The first Arkansas crop condition report of the 2010 season shows winter wheat  in mostly fair condition, with rice  and corn  plantings ahead of last year, according to the National Agricultural Statistics Service.
Most of the winter wheat, 53 percent, was rated fair. Thirty-six percent was good and 7 percent was considered in excellent shape. Four percent was rated poor or very poor, the statistics service said.
Corn was 21 percent planted, compared with 11 percent last year, but behind the 31 percent five-year average. Rice was 1 percent planted, ahead of zero percent last year and behind the 2 percent five-year average.
Wheat got off to a late start thanks to the nearly continuous rainfall in 2009.

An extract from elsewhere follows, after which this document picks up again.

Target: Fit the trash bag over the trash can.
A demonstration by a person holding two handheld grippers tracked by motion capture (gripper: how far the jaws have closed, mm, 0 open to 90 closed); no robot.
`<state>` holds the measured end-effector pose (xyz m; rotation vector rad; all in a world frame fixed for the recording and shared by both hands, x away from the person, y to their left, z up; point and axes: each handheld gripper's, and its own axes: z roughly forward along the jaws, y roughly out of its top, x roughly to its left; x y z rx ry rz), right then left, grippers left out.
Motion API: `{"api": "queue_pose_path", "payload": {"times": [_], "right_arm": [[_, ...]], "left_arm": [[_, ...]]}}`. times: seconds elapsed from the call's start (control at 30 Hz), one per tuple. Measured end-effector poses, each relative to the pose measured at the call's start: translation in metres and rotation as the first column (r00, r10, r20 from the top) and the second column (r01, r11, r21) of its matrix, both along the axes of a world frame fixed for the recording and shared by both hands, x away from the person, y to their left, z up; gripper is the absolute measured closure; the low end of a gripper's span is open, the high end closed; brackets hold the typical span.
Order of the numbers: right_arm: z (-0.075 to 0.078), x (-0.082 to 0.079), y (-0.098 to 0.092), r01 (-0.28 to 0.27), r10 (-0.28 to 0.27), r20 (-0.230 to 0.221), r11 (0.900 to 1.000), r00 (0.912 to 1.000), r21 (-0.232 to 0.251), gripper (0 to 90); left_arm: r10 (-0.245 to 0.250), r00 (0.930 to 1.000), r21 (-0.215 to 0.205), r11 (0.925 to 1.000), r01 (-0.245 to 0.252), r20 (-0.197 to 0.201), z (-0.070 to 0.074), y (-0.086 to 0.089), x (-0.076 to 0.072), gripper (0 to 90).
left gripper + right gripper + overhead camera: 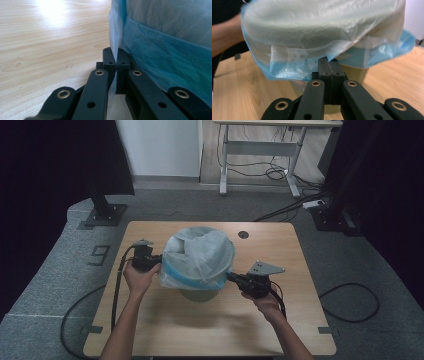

“We couldn’t harvest summer crops because it was too wet. There was no wheat planting in October because the fields were too wet, a condition which has persisted almost until today,” said Jason Kelley, wheat and small grains agronomist for the Division of Agriculture.
“This year, we may be behind in development because of the late planting and the cold weather,” he said. “We may be a few days later at harvest.”
The good news is “you’d have to hunt to find any disease,” Kelley said.
In some of the poorer fields, wheat “looks better from the road, but once you walk out in it, it is thin and small and poorly tillered,” said Rick Cartwright, Extension plant pathologist for the University of Arkansas Division of Agriculture. “It looks about a month behind on development.”
Harvest for winter wheat won’t start until the end of May for southern Arkansas and later for northern fields.
One annual that is going strong is ryegrass, a pest for both wheat and soybean growers.
“Some of the newer herbicides are doing a fair job, but not controlling it all,” Kelley said. “There will be enough plants surviving to make seed and that it’s going to be a problem for next year’s crop.”
Arkansas wheat producers were planning to harvest 210,000 acres in 2010, down from last year’s 430,000 acres.